V4L2 uses 4 in the case we don't know. I don't know if this element is pushing buffers downstream, but if so, it should be negotiated.
(In reply to Reynaldo H. Verdejo Pinochet from comment #1) > How did you came out with 32? I said "e.g. 32", meaning it's just an arbitrary number I chose that's not too small. :) I think it should be the smallest one that works. > also, are you attaching a patch? Not yet, I'm still looking for feedback. > I don't know if this element is pushing buffers downstream, but if so, it should be negotiated. avfvideosrc is obviously pushing buffers downstream -- it's a video capture source (e.g. from the iPhone camera). What do you mean by negotiating? Isn't it a private implementation detail of this element? The existence of the AV capture thread is an AVFoundation implementation detail.

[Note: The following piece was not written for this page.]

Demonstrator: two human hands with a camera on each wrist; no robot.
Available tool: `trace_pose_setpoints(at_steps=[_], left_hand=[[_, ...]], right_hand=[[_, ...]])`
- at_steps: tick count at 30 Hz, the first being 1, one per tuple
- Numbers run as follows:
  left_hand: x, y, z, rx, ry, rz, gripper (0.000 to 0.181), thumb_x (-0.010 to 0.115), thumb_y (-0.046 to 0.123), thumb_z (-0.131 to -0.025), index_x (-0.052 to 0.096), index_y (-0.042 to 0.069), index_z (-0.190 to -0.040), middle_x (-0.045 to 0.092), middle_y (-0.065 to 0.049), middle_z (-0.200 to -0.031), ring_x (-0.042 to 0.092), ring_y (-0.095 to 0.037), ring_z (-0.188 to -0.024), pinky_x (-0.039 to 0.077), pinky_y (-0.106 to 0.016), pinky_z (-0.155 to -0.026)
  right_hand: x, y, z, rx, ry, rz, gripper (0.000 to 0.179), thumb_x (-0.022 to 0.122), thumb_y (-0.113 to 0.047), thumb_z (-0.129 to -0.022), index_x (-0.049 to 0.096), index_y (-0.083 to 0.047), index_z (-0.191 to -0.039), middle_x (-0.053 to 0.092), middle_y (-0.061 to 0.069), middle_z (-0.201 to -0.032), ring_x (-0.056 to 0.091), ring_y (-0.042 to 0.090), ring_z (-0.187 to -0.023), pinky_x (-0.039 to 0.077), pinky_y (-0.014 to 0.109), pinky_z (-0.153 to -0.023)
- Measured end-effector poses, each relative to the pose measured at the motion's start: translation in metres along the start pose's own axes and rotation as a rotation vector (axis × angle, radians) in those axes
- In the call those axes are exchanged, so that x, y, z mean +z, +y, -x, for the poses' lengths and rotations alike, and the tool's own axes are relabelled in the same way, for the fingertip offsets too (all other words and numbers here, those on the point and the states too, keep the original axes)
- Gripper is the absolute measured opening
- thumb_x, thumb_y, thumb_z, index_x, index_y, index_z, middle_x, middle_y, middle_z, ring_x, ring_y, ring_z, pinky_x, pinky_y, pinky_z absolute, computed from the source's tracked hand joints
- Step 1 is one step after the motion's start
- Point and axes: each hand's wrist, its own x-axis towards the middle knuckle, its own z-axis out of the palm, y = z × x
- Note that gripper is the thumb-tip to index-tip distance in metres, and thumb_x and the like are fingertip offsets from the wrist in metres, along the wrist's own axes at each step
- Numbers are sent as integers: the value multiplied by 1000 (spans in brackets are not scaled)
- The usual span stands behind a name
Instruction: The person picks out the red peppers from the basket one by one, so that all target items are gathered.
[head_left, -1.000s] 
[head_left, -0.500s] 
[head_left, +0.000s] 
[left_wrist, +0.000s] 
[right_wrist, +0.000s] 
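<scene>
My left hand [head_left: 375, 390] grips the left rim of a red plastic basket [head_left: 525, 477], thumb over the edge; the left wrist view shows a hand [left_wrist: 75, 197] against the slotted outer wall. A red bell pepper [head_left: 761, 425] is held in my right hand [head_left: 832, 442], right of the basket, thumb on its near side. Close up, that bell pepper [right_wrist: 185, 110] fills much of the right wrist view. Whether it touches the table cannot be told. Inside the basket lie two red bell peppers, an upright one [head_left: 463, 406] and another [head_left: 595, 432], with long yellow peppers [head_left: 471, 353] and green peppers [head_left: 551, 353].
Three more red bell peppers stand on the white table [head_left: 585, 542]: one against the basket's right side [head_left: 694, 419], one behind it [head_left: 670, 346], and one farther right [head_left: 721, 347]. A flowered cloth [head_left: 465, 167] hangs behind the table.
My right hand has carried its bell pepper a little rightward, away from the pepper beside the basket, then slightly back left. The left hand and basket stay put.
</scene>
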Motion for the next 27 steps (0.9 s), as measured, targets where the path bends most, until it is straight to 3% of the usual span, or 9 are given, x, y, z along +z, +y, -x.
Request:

(In reply to Ilya Konstantinov from comment #3) > avfvideosrc is obviously pushing buffers downstream -- it's a video capture > source (e.g. from the iPhone camera). > > What do you mean by negotiating? Isn't it a private implementation detail of > this element? The existence of the AV capture thread is an AVFoundation > implementation detail. I'm asking since many stack have limitation and simply copy the data and push. When you push your own data downstream and have a fixed amount of buffer, it is important to provide at least the minimum amount of buffers for the pipeline to work. This value can be obtained through the allocation query. For sources, this is done by implement the virtual method decide_allocation(). This method isn't trivial to implement though. You can refer to v4l2src for inspiration. Ideally you should wrap this up in a BufferPool, (and maybe Allocator) if you want to properly track the memory.
(In reply to Reynaldo H. Verdejo Pinochet from comment #1) > How did you came out with 32? also, are you attaching a patch? I'd like to know how you guys came up with 2.
(In reply to Cecill Etheredge (ijsf) from comment #5) > (In reply to Reynaldo H. Verdejo Pinochet from comment #1) > > How did you came out with 32? also, are you attaching a patch? > > I'd like to know how you guys came up with 2. Two make sense if you don't share the data. Basically 1 for the driver to fill, and 1 for the user space to copy to some other memory location. And then it loops likes this. But since the code now push the buffers downstream this is just wrong. Looking at the code, it's a bit bad. It wrap the memory into a buffer, but used a GstMeta to actually track the memory lifetime. This is not completly safe. It also sets the NO_SHARE flags, which will end-up causing copies all over. So yes, there is a lot of work to do.
Thanks, that makes sense for a buffered system. On a different note.. why use a buffer at all and not push directly to wherever it needs to go?
Right now I'm working on a patch to eliminate the buffer queue completely. Queueing is GstQueue's job. And it's perfectly fine for the avfvideosrc to push buffers from the dispatch thread. As for GstMeta and all that business, please see my work on bug 747216. Though as far as safety goes, I don't see a problem -- the CVPixelBuffer's lifetime is exactly like the GstBuffer's lifetime. NO_SHARE has been indeed causing perf trouble for OpenWebRTC w/intervideo* components. Though my current patch for 747216 is "no-share" too, I hope to introduce sharing.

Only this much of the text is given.